Officials of the International Monetary Fund say countries in sub-Saharan Africa averaged strong growth of more than five percent from 2004 to 2005, and they expect similar gains in 2006. Much of the growth is in oil-producing countries. But IMF officials say many other African countries are improving their economic policies.
The director of the IMF's African Department says the organization's key recommendations encourage countries to adopt policies that keep inflation low, improve the financial sector and decentralize government spending.
Abdoulaye Bio Tchane says that, with a few exceptions, national leaders seem to be listening. "We are clearly seeing some good responses from the authorities, obviously there are a few other cases where we face very important challenges. Clearly Zimbabwe is one of them. We've mentioned it in the report and you can see it in the inflation and GDP and growth rates," he said.
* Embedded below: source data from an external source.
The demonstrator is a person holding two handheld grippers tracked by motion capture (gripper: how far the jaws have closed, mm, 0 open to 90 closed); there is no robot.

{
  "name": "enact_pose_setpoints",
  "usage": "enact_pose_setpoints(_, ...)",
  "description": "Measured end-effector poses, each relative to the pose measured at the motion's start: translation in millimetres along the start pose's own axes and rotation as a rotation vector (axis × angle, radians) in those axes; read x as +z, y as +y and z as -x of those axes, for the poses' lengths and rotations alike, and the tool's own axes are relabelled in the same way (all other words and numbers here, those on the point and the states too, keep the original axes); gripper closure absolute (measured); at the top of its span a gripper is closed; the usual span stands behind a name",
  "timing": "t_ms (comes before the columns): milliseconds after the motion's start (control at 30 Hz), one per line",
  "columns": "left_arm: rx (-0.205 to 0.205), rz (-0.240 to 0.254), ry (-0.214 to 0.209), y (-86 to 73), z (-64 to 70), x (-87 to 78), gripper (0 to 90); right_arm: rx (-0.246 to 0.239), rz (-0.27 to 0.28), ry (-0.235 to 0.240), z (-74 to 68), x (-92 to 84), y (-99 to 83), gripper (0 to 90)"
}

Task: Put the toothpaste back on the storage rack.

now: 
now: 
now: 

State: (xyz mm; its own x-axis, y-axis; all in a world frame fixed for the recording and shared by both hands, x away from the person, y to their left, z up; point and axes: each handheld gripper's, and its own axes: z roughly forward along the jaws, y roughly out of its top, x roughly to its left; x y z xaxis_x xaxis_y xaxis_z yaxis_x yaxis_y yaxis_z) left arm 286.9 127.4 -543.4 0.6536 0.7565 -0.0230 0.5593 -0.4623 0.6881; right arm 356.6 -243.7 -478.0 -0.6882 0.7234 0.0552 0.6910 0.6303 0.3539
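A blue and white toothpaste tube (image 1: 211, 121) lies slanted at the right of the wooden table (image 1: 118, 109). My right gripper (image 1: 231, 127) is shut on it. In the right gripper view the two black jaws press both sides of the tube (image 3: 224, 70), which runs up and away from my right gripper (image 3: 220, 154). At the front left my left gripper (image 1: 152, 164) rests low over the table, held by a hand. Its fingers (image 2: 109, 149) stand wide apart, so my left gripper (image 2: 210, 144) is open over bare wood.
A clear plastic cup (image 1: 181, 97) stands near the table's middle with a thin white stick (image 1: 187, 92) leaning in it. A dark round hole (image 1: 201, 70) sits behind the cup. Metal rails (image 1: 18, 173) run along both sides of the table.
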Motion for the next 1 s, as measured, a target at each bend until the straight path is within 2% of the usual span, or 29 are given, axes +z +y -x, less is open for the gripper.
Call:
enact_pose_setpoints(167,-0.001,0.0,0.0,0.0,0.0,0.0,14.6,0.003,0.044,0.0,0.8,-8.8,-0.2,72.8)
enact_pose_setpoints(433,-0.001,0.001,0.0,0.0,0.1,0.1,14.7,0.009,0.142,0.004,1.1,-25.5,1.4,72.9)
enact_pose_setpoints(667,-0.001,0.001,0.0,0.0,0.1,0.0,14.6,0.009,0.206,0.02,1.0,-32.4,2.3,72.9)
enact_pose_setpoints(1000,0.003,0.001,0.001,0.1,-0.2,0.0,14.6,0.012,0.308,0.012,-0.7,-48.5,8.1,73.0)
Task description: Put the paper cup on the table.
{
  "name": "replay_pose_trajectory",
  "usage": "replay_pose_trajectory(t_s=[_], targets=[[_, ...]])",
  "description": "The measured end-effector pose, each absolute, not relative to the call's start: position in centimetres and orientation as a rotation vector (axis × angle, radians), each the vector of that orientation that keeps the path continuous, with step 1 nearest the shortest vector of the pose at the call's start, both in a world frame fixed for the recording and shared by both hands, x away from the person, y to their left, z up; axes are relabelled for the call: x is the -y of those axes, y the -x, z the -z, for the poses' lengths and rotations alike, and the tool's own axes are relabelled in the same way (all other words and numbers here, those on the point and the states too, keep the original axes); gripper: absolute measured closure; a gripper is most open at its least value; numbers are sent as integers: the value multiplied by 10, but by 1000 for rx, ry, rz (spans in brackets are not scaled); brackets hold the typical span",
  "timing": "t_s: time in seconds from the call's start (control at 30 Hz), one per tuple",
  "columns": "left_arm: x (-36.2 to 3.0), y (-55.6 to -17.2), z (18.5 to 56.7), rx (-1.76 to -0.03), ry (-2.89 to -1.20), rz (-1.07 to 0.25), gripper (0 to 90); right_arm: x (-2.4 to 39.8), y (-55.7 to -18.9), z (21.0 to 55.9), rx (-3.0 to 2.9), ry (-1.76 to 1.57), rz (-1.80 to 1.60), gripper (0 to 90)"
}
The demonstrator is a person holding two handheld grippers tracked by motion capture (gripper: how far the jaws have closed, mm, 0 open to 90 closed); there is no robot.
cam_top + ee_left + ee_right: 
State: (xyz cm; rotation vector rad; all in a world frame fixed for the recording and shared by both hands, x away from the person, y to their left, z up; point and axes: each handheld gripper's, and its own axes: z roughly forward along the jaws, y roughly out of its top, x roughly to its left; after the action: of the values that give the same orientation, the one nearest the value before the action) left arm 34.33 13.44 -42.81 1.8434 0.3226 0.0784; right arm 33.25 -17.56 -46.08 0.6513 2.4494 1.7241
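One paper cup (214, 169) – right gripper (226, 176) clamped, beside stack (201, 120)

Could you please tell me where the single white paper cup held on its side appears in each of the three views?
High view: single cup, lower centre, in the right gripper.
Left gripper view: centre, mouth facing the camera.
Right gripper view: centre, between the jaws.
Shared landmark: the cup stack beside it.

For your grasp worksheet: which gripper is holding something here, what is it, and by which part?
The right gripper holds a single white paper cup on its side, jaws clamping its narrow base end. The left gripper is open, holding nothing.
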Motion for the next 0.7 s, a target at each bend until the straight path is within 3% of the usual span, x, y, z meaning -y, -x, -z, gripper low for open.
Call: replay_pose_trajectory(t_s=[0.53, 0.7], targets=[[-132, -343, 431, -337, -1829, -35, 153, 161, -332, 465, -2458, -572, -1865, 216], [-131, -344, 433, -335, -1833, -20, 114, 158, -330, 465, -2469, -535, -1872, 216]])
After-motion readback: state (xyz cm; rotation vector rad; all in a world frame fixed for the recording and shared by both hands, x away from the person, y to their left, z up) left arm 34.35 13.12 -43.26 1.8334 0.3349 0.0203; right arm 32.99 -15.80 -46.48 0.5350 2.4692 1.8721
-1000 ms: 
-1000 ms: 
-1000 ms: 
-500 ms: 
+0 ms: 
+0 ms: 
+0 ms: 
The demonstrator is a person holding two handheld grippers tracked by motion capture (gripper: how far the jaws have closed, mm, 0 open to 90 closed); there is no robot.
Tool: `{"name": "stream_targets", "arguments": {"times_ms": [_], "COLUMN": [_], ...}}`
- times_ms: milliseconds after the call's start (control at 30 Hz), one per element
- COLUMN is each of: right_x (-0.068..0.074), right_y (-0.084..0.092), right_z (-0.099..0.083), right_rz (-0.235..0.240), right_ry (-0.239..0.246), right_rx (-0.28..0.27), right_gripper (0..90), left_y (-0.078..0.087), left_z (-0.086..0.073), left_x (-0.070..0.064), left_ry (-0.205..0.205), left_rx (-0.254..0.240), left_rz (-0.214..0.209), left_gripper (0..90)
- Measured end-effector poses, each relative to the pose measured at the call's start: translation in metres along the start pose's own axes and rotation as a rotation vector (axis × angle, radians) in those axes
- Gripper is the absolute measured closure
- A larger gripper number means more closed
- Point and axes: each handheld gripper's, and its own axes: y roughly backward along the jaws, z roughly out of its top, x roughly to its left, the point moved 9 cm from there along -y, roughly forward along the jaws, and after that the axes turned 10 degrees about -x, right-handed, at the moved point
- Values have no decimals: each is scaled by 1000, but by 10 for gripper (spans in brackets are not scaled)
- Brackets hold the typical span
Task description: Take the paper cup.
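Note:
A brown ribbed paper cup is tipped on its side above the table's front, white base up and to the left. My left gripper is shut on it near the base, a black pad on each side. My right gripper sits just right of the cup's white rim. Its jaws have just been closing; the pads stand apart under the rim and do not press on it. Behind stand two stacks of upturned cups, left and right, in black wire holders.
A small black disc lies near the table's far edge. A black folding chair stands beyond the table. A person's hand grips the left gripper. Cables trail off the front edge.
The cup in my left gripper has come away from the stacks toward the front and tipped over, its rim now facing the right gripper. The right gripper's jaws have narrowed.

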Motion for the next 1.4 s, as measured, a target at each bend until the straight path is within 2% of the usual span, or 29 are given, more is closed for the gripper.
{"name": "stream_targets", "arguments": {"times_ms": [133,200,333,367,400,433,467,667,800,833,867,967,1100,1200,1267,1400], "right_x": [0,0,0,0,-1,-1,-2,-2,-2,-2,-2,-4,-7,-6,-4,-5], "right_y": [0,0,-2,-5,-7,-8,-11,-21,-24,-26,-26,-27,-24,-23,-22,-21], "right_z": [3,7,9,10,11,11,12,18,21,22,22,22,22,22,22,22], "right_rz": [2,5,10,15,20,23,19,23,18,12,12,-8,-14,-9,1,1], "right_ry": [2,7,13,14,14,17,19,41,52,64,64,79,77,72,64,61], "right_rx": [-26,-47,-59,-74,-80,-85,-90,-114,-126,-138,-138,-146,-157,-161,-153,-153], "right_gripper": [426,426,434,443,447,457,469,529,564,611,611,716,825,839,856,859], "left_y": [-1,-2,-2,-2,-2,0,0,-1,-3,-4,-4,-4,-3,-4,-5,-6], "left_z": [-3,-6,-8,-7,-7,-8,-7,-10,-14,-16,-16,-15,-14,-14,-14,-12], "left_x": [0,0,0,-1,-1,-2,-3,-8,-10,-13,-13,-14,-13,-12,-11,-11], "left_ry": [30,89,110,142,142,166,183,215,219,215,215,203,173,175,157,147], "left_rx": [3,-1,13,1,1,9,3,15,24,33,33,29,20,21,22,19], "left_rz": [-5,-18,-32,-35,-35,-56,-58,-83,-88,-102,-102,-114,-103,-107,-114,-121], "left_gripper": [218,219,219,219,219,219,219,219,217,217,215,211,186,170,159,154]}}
Zimbabwe's unemployment rate exceeds 70 percent, and its inflation rate of more than 900 percent is the highest in the world.
But Bio Tchane says Zimbabwe is the exception rather than the rule in sub-Saharan Africa, where sound economic policies have helped countries endure recent high oil prices. "African economies have pretty much weathered the high or increased oil prices. You can see it not only in the inflation rate but in the GDP growth rates. We haven't seen the type of shocks that countries faced in the 70s and 80s," he said.
Some oil-exporting countries have in fact benefited from the high prices, using the excess cash to pay off debt. On Friday, oil-rich Nigeria announced that it repaid the final four-point-five billion dollars it owed to Paris Club creditors.
Nigeria's finance minister, Ngozi Okonjo-Iweala, who is in Washington for talks with World Bank officials, said paying off the debt now allows Nigeria to spend money on other initiatives. "In fact, in Nigeria we're using resources from debt relief that we just got and putting that into education to improve the physical environment in which children learn making sure that teachers have the necessary equipment that children have books," he said.
IMF analysts say oil-exporting countries are also using their profits to build up foreign exchange reserves, buying short-term bonds such as U.S. Treasury Bills that can help shore up their economy in the future.
IMF officials say they are encouraging countries to be more open in how those funds are being used in the hope that greater government transparency will encourage more of the outside investment that is desperately needed to help lift millions out of poverty in sub-Saharan Africa.